** Input for this task follows **

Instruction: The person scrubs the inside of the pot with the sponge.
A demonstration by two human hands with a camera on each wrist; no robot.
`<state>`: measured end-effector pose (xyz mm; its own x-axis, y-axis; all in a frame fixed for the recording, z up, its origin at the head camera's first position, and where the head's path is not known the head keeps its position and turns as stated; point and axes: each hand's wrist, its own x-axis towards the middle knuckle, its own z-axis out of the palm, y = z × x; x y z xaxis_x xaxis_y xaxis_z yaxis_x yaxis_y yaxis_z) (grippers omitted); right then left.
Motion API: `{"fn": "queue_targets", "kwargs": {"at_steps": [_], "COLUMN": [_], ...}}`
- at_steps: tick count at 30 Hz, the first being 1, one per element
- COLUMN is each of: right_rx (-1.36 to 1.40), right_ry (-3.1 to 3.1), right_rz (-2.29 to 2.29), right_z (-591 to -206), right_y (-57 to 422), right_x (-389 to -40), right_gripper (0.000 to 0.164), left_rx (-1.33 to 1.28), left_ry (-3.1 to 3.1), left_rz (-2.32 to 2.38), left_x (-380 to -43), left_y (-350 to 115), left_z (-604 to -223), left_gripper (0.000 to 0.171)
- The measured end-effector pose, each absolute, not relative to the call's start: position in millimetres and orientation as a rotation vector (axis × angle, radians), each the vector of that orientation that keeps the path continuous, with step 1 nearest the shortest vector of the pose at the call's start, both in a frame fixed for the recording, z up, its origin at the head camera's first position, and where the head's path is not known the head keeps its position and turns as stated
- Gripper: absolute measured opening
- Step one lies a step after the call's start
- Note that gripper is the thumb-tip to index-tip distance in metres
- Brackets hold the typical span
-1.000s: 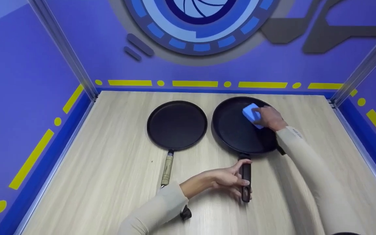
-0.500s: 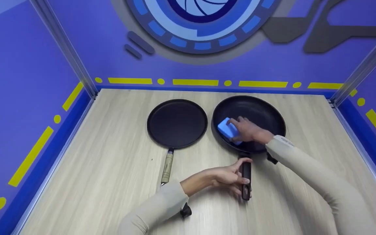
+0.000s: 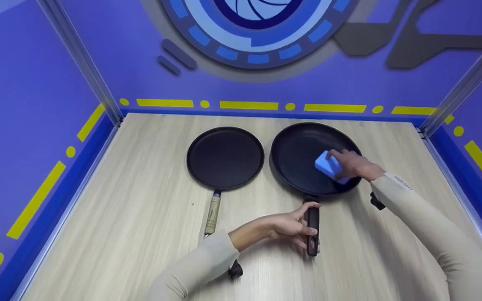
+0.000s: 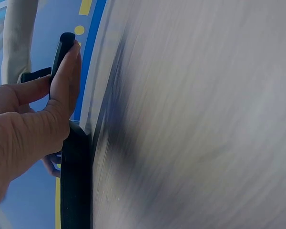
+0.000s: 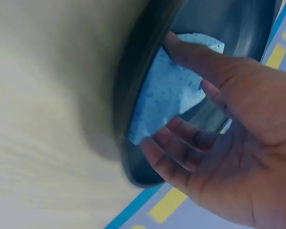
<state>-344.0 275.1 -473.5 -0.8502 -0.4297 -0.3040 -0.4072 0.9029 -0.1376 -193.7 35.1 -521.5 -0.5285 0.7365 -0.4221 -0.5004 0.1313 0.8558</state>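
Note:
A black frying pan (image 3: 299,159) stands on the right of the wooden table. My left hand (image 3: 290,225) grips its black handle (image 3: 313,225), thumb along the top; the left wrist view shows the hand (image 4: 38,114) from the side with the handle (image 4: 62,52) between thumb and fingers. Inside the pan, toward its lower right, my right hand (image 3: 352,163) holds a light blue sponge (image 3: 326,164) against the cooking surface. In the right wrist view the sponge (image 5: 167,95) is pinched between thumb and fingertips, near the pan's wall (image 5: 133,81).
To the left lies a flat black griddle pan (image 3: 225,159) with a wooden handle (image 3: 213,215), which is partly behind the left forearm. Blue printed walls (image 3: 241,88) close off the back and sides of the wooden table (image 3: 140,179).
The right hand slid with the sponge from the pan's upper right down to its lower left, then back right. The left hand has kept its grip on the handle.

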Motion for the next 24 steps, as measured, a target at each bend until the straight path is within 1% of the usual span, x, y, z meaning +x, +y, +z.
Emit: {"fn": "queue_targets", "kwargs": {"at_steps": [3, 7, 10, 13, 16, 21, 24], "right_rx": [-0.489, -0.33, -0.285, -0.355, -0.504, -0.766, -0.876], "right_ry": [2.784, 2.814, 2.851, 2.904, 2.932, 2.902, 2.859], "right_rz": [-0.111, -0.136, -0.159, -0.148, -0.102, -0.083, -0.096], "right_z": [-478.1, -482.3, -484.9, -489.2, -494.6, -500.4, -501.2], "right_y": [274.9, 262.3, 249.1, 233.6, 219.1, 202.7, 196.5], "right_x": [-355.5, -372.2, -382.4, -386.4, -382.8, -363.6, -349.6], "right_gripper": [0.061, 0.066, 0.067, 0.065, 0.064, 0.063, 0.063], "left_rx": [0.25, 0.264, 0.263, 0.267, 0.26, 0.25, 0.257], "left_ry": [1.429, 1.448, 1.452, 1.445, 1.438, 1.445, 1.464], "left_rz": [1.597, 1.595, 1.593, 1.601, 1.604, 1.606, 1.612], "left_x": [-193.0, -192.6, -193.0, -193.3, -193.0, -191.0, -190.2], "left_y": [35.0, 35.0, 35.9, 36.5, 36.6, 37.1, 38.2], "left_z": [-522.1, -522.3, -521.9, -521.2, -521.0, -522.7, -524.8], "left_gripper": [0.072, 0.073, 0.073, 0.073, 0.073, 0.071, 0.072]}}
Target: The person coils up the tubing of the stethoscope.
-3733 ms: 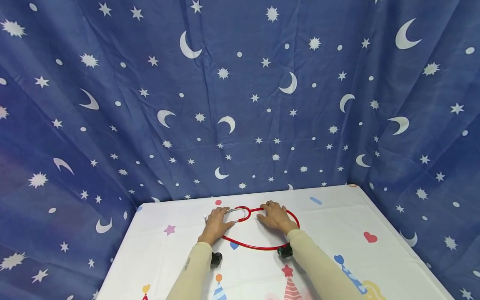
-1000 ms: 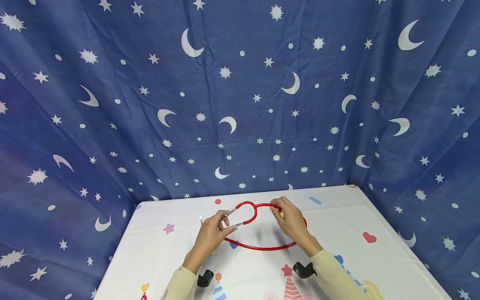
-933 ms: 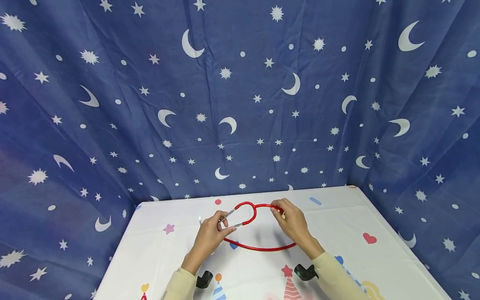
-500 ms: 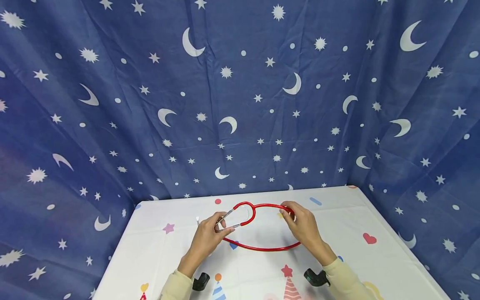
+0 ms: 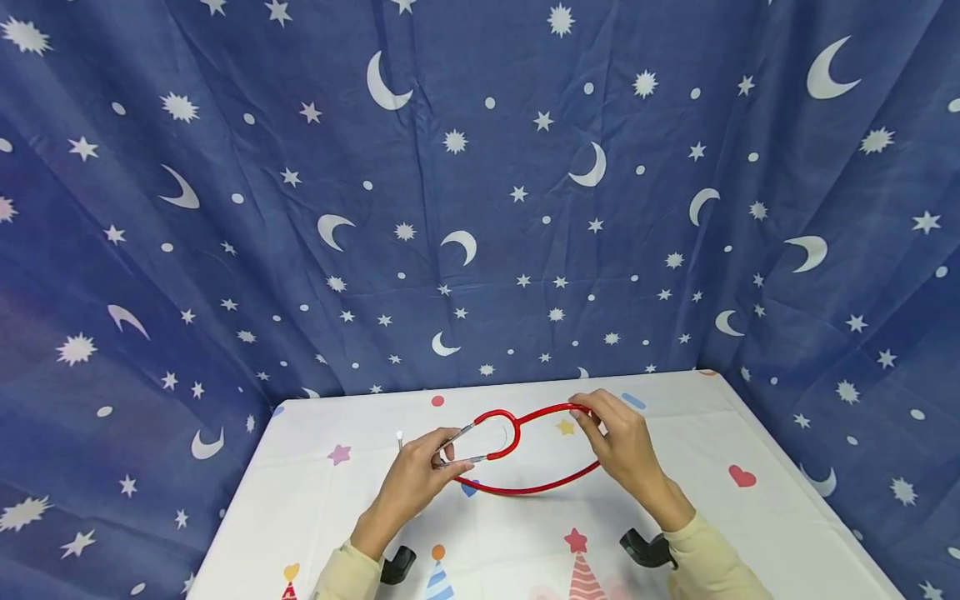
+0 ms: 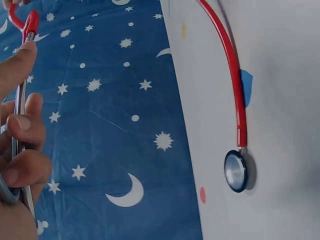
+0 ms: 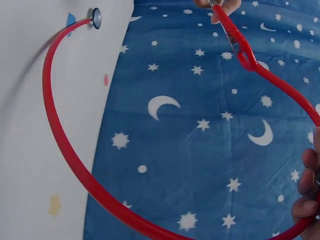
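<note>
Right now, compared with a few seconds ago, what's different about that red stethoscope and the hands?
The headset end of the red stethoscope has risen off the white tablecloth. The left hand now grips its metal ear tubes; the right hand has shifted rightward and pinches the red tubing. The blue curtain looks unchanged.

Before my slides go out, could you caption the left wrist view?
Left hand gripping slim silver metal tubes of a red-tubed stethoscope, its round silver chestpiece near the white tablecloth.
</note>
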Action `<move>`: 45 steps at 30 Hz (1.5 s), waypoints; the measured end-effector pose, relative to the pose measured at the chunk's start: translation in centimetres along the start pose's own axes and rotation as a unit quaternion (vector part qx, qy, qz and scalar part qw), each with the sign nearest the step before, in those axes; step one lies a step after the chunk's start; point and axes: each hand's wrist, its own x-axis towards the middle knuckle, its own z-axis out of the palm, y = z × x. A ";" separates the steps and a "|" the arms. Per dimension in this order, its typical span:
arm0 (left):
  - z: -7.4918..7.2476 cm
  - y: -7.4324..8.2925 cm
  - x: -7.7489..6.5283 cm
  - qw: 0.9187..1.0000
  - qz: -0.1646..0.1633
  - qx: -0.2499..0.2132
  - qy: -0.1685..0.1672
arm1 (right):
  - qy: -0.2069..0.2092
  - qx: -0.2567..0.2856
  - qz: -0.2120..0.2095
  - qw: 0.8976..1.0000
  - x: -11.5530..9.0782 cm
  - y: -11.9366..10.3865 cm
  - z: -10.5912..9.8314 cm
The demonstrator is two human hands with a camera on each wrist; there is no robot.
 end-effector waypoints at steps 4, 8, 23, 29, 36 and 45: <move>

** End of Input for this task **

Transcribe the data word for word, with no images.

__Task response__.
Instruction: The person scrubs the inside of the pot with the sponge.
A demonstration by two human hands with a camera on each wrist; no robot.
`<state>`: measured end-effector pose (xyz mm; its own x-axis, y-axis; all in a frame fixed for the recording, z up, its origin at the head camera's first position, and where the head's path is not known the head keeps its position and turns as stated; point and axes: each hand's wrist, its own x-axis towards the middle knuckle, its own z-axis out of the palm, y = z × x; x y z xaxis_x xaxis_y xaxis_z yaxis_x yaxis_y yaxis_z) (grippers omitted); right then left.
Motion API: `{"fn": "queue_targets", "kwargs": {"at_steps": [_], "COLUMN": [_], ...}}`
- at_steps: tick count at 30 Hz, the first being 1, one per element
- COLUMN is each of: right_rx (-1.36 to 1.40), right_ry (-3.1 to 3.1), right_rz (-2.29 to 2.29), right_z (-591 to -206), right_y (-57 to 422), right_x (-389 to -40), right_gripper (0.000 to 0.164), left_rx (-1.33 to 1.28), left_ry (-3.1 to 3.1), left_rz (-2.32 to 2.38), left_x (-380 to -43), left_y (-350 to 115), left_z (-604 to -223), left_gripper (0.000 to 0.171)
- The measured end-effector pose, each absolute, not relative to the call's start: position in millimetres and orientation as a rotation vector (axis × angle, radians), each the vector of that orientation that keeps the path continuous, with step 1 nearest the shortest vector of the pose at the call's start, both in a frame fixed for the recording, z up, its origin at the head camera's first position, and where the head's path is not known the head keeps its position and turns as stated
- Gripper: absolute measured opening
- Step one lies a step after the call's start
- Note that gripper is the thumb-tip to index-tip distance in metres
- Brackets hold the typical span
-1.000s: 
-0.500s: 
+0.000s: 
+0.000s: 
+0.000s: 
<state>-344.0 275.1 -473.5 -0.8502 -0.4297 -0.3040 -0.4072 0.9029 -0.1376 -193.7 35.1 -521.5 -0.5285 0.7365 -0.4221 -0.5004 0.1313 0.8558</state>
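Note:
A black frying pan (image 3: 299,159) stands on the right of the wooden table. My left hand (image 3: 290,225) grips its black handle (image 3: 313,225), thumb along the top; the left wrist view shows the hand (image 4: 38,114) from the side with the handle (image 4: 62,52) between thumb and fingers. Inside the pan, toward its lower right, my right hand (image 3: 352,163) holds a light blue sponge (image 3: 326,164) against the cooking surface. In the right wrist view the sponge (image 5: 167,95) is pinched between thumb and fingertips, near the pan's wall (image 5: 133,81).
To the left lies a flat black griddle pan (image 3: 225,159) with a wooden handle (image 3: 213,215), which is partly behind the left forearm. Blue printed walls (image 3: 241,88) close off the back and sides of the wooden table (image 3: 140,179).
The right hand slid with the sponge from the pan's upper right down to its lower left, then back right. The left hand has kept its grip on the handle.
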
Motion for the next 24 steps, as measured, a target at each bend until the straight path is within 1% of the usual span, x, y, z meaning +x, +y, +z.
Emit: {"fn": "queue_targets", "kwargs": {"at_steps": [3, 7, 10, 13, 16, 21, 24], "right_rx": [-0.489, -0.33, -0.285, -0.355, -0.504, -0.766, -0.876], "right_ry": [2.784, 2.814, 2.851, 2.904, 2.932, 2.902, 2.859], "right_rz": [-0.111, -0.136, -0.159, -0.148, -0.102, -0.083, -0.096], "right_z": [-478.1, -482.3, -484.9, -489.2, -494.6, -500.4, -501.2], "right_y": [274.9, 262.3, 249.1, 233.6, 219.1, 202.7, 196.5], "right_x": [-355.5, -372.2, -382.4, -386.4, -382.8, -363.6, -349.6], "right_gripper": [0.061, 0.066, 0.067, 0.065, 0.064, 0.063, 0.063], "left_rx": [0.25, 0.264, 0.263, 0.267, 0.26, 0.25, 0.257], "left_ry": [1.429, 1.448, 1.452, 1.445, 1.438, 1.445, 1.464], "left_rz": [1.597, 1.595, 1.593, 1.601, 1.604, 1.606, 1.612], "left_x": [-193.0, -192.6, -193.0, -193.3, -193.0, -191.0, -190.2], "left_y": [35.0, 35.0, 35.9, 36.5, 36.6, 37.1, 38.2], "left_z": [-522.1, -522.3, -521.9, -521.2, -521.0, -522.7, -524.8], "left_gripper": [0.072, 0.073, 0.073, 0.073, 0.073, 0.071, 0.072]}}
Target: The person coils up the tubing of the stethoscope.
-3733 ms: 
-1000 ms: 
-933 ms: 
-500 ms: 
+0 ms: 
+0 ms: 
+0 ms: 
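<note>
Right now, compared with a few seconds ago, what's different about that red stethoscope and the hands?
The headset end of the red stethoscope has risen off the white tablecloth. The left hand now grips its metal ear tubes; the right hand has shifted rightward and pinches the red tubing. The blue curtain looks unchanged.

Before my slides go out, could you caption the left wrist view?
Left hand gripping slim silver metal tubes of a red-tubed stethoscope, its round silver chestpiece near the white tablecloth.
</note>
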Action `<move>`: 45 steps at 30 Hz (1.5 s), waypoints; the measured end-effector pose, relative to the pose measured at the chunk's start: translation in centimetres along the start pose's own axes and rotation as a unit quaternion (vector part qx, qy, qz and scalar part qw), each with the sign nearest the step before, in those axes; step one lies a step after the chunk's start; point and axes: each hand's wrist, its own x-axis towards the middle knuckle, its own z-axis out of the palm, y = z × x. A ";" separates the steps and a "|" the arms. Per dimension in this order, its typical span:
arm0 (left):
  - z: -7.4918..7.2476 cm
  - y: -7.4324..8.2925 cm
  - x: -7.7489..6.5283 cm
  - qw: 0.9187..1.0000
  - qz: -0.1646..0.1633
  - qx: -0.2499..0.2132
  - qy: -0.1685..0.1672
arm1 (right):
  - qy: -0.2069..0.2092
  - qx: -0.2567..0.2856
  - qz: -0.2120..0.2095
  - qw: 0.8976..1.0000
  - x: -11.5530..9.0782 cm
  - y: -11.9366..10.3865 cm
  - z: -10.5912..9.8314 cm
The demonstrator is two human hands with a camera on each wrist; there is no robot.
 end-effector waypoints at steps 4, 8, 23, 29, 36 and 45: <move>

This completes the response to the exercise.